String S = new String("coding ninjas"); // using new operator.
String S = "coding ninjas"; // using double quotes.

When the String is created with the double quotes, JVM searches it for in the string pool; if the same value is found, it returns the reference to that String else creates a new object with the new value provided.

In the other case, if the String is created with the ‘new’ operator, then JVM creates a new object but not in the string pool. If we want to create the object in the string pool, we can use the intern() method.

Q2. Difference between String, StringBuffer, and StringBuilder in java

There are three classes to represent a sequence of characters: String, StringBuffer, and StringBuilder. 

String	StringBuffer	StringBuilder
String Pool serves as the storage area.	Heap Memory serves as the storage area.	Heap memory serves as the storage area.
Strings are Immutable	They are mutable	They are mutable
Strings are generally not used in the case of a threaded environment.	StringBuffer is suitable for multiple threads	StringBuilder is suitable for an environment with single threads
It is quite slow to work with a string	Speed of a StringBuffer is more than String and less than StringBuilder	StringBuilder is the fastest in performing operations.

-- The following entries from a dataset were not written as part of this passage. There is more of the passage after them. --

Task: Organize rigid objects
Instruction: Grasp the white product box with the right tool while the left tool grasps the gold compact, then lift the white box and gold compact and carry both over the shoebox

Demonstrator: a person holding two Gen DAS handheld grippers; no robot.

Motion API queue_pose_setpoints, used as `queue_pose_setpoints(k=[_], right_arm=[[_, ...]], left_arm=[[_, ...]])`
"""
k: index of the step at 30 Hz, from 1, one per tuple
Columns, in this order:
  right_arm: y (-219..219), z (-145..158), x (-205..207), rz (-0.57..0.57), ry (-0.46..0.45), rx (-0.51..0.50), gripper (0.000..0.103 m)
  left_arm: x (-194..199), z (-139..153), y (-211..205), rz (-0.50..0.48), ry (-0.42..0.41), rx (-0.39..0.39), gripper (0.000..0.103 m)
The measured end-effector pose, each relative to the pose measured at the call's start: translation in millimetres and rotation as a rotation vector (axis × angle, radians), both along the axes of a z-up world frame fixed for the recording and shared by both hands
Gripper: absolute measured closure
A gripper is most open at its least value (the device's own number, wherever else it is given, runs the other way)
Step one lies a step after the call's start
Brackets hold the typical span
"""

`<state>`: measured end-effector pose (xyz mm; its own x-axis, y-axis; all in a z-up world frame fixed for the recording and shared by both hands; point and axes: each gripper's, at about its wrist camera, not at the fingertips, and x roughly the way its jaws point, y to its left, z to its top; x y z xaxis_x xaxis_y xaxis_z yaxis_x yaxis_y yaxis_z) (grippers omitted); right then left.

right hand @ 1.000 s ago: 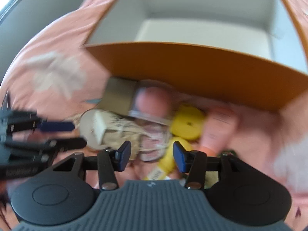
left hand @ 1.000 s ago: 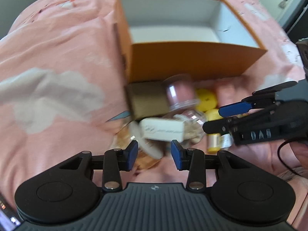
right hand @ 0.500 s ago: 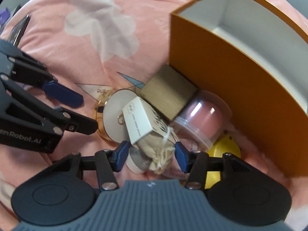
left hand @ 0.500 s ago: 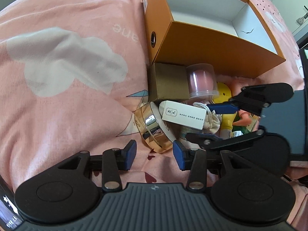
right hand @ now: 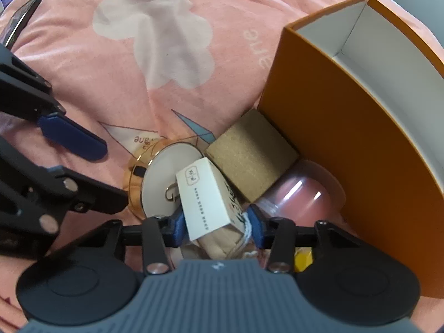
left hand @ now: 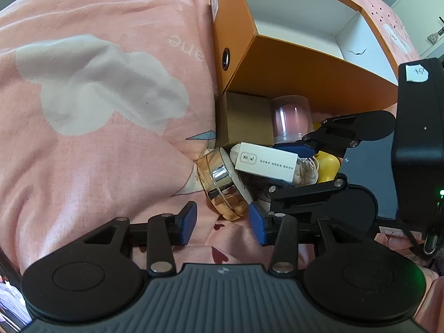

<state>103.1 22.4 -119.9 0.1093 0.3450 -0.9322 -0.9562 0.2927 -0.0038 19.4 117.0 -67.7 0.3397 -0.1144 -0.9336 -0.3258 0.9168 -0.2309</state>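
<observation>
An open orange box (left hand: 305, 83) (right hand: 333, 138) with a white inside stands on the pink bedsheet. A pile lies against its wall: a brown cork box (left hand: 244, 122) (right hand: 249, 152), a pink jar in a clear cup (left hand: 290, 119) (right hand: 299, 191), a gold round tin (left hand: 222, 186) (right hand: 161, 183), a yellow object (left hand: 327, 166), and a white carton (left hand: 266, 163) (right hand: 205, 197) tied to a beige pouch (right hand: 219, 241). My right gripper (right hand: 217, 226) (left hand: 285, 170) is closing, its pads touching the carton and pouch on both sides. My left gripper (left hand: 223, 224) (right hand: 113, 173) stands open just short of the tin, nothing between its pads.
The bedsheet (left hand: 97, 138) is soft and wrinkled, with white cloud prints, and spreads out to the left of the pile. A phone (right hand: 22, 19) lies at the far left edge in the right wrist view. The two grippers are close together over the pile.
My right gripper rolled and came in over the pile, and its jaws narrowed onto the carton and pouch. My left gripper rolled slightly and stays open by the tin.
</observation>
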Motion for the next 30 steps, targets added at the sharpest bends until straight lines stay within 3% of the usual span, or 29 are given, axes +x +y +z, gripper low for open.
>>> queue_pose_setpoints(k=[11,16,21,25,30], right_arm=[[-20,13,0,-0.032,-0.019,0.022,0.071],[-40,27,3,-0.113,-0.008,0.037,0.075],[-68,34,15,-0.217,0.046,0.029,0.075],[-82,31,21,-0.284,0.1,0.056,0.073],[-91,30,29,-0.346,0.135,0.086,0.068]], left_arm=[[0,0,-1,0.041,-0.022,-0.022,0.039],[0,-2,-6,0.063,-0.034,-0.021,0.031],[10,-15,-13,0.073,-0.015,0.022,0.031],[15,-23,-13,0.085,-0.022,0.023,0.037],[23,-36,-17,0.095,-0.028,0.026,0.058]])
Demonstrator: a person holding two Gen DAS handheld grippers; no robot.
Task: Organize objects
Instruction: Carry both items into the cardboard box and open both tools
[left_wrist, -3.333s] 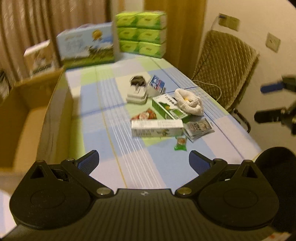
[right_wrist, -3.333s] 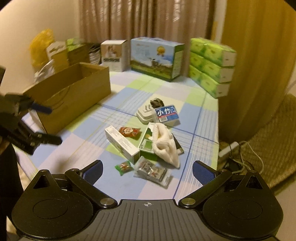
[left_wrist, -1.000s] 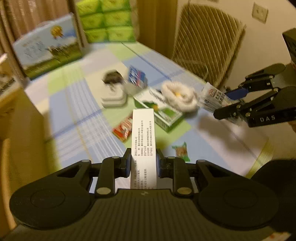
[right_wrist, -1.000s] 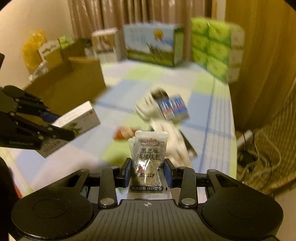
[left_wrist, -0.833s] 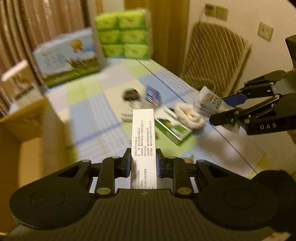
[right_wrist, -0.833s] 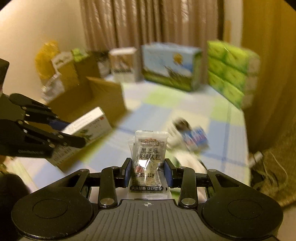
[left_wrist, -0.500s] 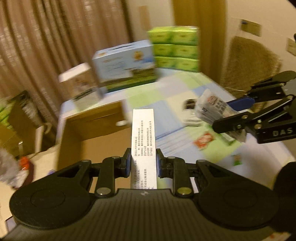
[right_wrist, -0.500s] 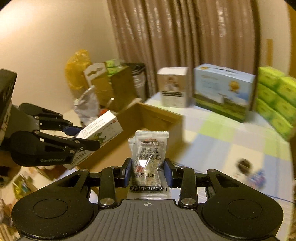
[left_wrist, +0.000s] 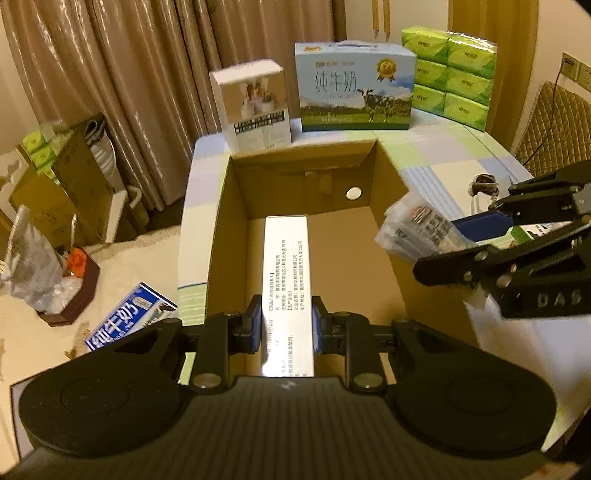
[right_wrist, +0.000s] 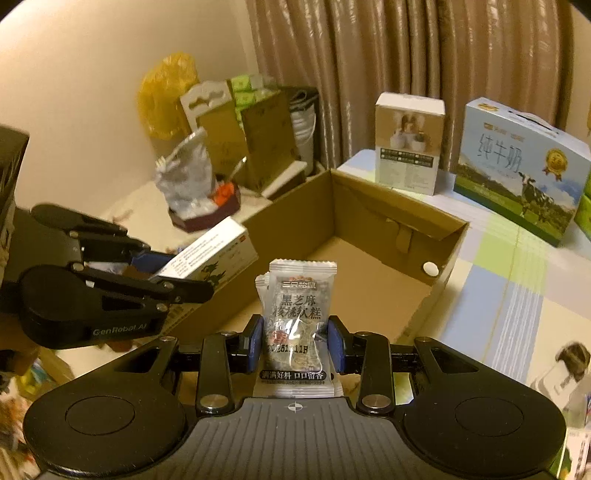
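Observation:
My left gripper (left_wrist: 286, 326) is shut on a long white printed box (left_wrist: 286, 266), which points out over the open brown cardboard box (left_wrist: 236, 206). The same white box (right_wrist: 210, 254) shows in the right wrist view, held by the left gripper (right_wrist: 177, 273) above the carton's near left wall. My right gripper (right_wrist: 295, 341) is shut on a clear snack packet (right_wrist: 297, 314) with black print, upright above the carton (right_wrist: 369, 192). In the left wrist view the right gripper (left_wrist: 443, 245) holds that packet (left_wrist: 413, 229) over the carton's right wall. A small white disc (left_wrist: 353, 193) lies inside the carton.
Behind the carton stand a white carton (left_wrist: 255, 107), a blue milk case (left_wrist: 354, 92) and stacked green tissue packs (left_wrist: 450, 74). A dark item (left_wrist: 482, 182) lies on the checked cloth to the right. Left of the table are boxes, bags and a blue milk carton (left_wrist: 129, 321).
Both grippers closed on their items, lifted them off the table's pile and swung left. They now hang over the cardboard carton.

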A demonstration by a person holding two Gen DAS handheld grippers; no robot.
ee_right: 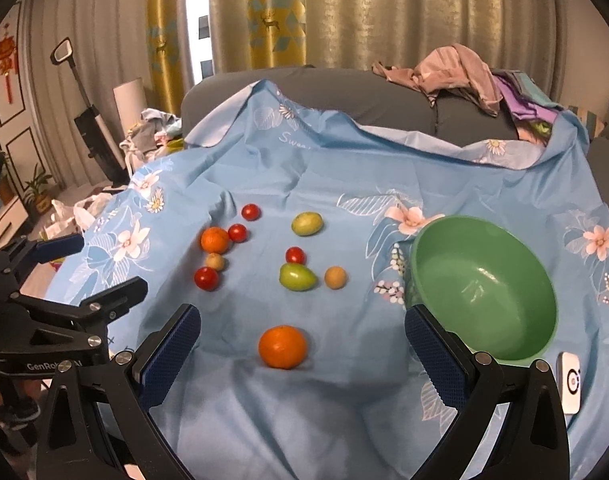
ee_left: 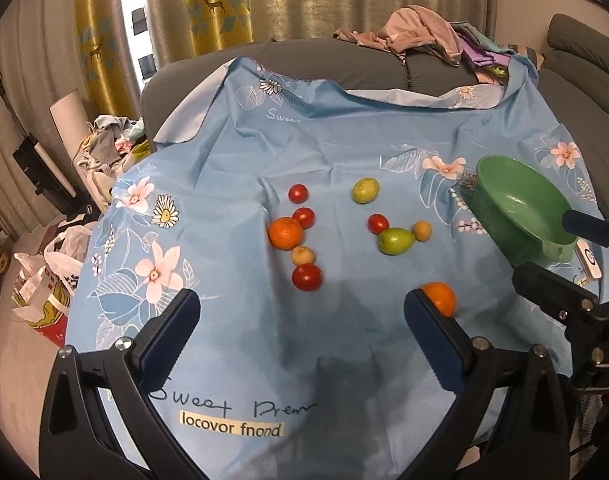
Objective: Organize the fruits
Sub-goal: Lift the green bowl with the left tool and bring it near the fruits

Q3. Why is string made immutable in JAVA?

Immutable means unmodifiable or unchangeable.

Security is the major reason why strings in Java are made to be immutable. Strings in Java can be used to access data sources like files, databases, or even objects found across networks. Even sometimes, strings store passwords and usernames, which can’t be modified once created.

Q4. How to compare two strings in java?

We can compare two strings using the equals() method. Another method is to use the ‘==’ operator but try to avoid this method to compare two strings.

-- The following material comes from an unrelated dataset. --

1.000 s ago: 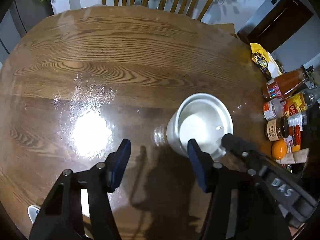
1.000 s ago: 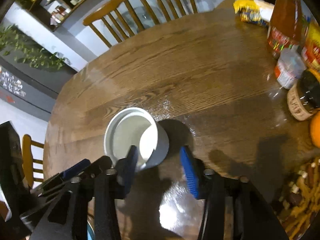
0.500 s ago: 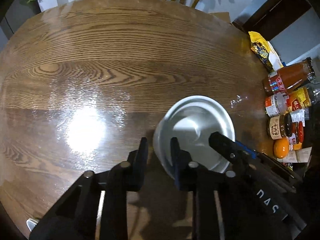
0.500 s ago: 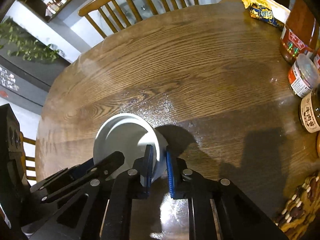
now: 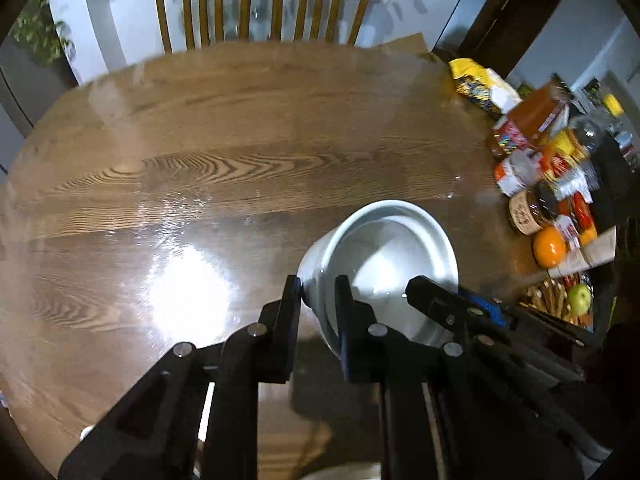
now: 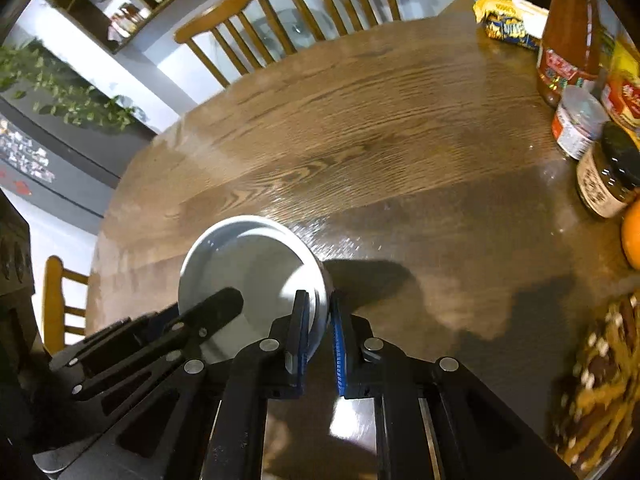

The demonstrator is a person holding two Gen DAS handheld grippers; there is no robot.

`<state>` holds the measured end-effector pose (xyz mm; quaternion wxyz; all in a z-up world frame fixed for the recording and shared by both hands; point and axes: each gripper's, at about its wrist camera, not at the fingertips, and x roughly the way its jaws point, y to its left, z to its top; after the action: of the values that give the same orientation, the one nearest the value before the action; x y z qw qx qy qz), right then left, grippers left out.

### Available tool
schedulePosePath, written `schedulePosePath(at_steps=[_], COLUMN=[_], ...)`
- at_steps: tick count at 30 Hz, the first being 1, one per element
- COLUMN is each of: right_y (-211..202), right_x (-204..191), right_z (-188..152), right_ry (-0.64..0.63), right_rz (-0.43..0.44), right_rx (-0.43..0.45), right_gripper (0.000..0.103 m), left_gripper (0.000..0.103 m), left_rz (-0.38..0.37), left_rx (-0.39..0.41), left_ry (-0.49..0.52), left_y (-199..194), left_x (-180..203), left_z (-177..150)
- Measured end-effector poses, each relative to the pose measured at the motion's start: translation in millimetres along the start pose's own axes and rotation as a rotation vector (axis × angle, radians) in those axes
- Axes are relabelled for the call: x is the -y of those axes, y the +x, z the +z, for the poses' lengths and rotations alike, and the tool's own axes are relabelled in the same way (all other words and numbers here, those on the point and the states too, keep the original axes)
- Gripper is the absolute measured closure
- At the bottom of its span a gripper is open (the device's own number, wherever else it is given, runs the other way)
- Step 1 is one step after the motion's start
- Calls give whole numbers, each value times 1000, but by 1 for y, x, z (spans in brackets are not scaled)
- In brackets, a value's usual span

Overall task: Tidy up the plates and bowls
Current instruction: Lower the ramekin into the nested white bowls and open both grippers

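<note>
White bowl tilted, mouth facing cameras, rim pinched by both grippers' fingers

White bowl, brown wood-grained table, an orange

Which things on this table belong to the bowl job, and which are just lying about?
In the job: white bowl, clamped at its rim by the left gripper and the right gripper.

Lying about: sauce bottle, jars, orange, green apple, yellow snack packet, chairs.
</note>
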<state>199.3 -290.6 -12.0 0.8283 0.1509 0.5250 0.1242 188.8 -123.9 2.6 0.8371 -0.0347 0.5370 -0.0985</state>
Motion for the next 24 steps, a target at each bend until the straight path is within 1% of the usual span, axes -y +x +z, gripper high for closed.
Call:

The reason behind this ‘equals()’ method compares the values of the two strings, whereas the ‘==’ operator compares the reference in the memory.

String S1 = "coding ninjas";
String S2 = new String("coding ninjas");
System.out.println(S1==S2); // returns false
System.out.println(S1.equals(S2)); // return true

Q5. How can you remove all the white spaces in a string?

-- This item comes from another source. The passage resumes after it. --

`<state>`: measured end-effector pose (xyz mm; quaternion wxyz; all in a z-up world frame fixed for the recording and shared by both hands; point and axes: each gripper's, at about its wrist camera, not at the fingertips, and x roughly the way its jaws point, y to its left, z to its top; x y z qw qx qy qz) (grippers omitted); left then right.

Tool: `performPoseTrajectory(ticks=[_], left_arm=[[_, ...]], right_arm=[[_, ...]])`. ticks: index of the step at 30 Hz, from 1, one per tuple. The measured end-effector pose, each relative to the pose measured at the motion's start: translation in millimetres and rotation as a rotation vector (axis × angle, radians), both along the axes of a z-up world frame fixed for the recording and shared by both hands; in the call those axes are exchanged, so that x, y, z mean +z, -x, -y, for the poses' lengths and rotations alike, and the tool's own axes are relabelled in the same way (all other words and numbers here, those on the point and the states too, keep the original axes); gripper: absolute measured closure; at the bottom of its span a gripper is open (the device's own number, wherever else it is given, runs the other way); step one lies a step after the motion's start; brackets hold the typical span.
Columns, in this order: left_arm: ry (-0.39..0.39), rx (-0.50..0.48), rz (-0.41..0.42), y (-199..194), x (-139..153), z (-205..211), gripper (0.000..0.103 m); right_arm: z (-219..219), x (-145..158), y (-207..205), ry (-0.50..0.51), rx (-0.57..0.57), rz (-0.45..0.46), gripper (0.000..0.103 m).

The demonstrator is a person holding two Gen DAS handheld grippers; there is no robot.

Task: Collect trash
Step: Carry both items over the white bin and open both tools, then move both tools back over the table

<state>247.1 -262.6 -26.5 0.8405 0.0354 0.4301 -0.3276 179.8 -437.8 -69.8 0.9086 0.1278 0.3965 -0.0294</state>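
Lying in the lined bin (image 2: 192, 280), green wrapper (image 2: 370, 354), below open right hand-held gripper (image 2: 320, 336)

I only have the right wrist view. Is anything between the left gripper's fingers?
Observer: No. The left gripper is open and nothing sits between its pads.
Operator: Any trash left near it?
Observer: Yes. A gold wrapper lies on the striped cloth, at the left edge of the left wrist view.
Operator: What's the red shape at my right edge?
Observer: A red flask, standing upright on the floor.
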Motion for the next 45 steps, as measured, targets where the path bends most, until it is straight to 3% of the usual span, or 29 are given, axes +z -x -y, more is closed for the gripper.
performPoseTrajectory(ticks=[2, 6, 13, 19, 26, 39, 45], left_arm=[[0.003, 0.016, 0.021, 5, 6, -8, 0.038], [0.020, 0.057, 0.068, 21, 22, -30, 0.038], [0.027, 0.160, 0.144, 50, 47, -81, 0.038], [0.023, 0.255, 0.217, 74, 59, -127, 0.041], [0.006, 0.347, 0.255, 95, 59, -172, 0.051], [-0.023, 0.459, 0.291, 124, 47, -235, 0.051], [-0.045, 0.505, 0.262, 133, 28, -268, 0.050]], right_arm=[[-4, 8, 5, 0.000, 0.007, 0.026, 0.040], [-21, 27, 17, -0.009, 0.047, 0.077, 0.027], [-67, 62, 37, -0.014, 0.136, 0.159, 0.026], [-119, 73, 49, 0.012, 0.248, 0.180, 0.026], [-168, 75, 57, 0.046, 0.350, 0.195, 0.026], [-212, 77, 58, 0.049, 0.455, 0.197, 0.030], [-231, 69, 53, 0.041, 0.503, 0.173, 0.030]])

Removal of white spaces in the String is termed as ‘Squeezing.’ Trimming from the left, right, and trimming the white spaces together combined in ‘Squeezing.’

public class WhiteSpaces
{
    static int ind;
   
    static void removal(String s)
    {
        for(ind = 0; ind < s.length(); ind++)
        {
            char ch = s.charAt(ind);
            if(ch != ' ')
            System.out.print(ch);
        }
    }
   
    public static void main (String args[])
    {
        SqueezeString.squeeze("   coding ninjas    ");
    }
}

The output of the program is:

codingninjas

Q6. What is a string constant pool?

The memory space allocated in the heap memory to store the string literals is called the string constant pool. 

No two string objects can have the same value in a string constant pool. 

Q7. How many objects are created in the following code snippet?

String s1 = "coding ninjas";
String s2 = new String ("coding ninjas");

Two objects are created in the above code snippet. 

1. s1 String is created in the string constant pool as it is created by string literals.
2. s2 String is created in heap memory as it is created by the ‘new’ operator. No new object will be created in the string constant pool as it is already created by s1.

Q8. How many objects are created in the following code snippet?

String s1 = new String ("coding ninjas");
String s2 = new String ("coding ninjas");

Three objects will be created.

1. For string s1, two objects will be created, one in heap memory and the other in String constant pool.
2. For string s2, only one object will be created in heap memory, but no new object will be created in the string constant pool as the object with the same value is already present in the string constant pool.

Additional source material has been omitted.